The restructuring comes as SPACs strain under pressure. Wariness of the blank-check vehicles is dragging many down below their $10-per-share I.P.O. price, enticing investors to exercise their right to redeem their shares at that price when a merger is announced, a unique feature of the SPAC structure. Every redeemed share means less cash available to newly merged company. (The Gores SPAC merging with Sonder has been trading just a few cents below $10 per share in recent months.)
“The market has shifted — and we totally get that,” Gores told DealBook. “As long as you have a great company, the market is going to go in 100 different ways, and we just have to be smart enough to recognize where the market is.” The Gores Group, a serial SPAC sponsor, has access to capital and a network that other SPACs might not, giving it the ability to shift with market conditions. Still, there are drawbacks to these adjustments: A larger PIPE means more dilution for shareholders.
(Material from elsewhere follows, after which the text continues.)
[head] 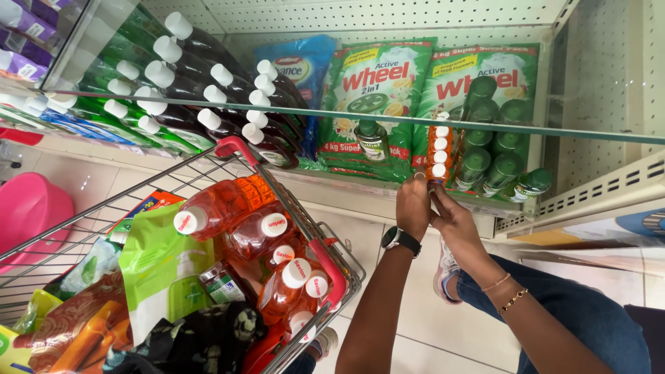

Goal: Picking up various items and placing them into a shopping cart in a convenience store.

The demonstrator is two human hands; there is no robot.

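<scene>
A wire shopping trolley (228, 149) stands near left, loaded with orange bottles (228, 204) lying on their sides so they fit. On the far shelf (388, 197), green detergent bags (377, 76) lean at the back, leaving the front edge for a row of small orange bottles (439, 149). Both the left hand (414, 206) and the right hand (450, 215) meet at the nearest bottle of that row, fingers curled around it.

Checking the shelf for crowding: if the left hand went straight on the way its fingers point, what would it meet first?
Probably the row of orange bottles that the left hand already touches at the front.
</scene>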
“Our focus,” said Sanjay Banker, Sonder’s president and C.F.O., “is to make sure the plan is fully funded — and so the arithmetic in the short run is much less important.” The hospitality firm, which reported record revenue and widening losses this month, recently opened a property in Paris as well as expanded in the Middle East and Mexico.
THE SPEED READ
The sponsors of the SPAC taking Donald Trump’s social media start-up public could make over $400 million. Separately, Representative Marjorie Taylor Greene, the outspoken Georgia Republican, bought up to $50,000 worth of the SPAC’s shares. (WSJ, @congresstrading)
The chip maker GlobalFoundries priced its I.P.O. at the top end of expectations, raising $2.6 billion. (Bloomberg)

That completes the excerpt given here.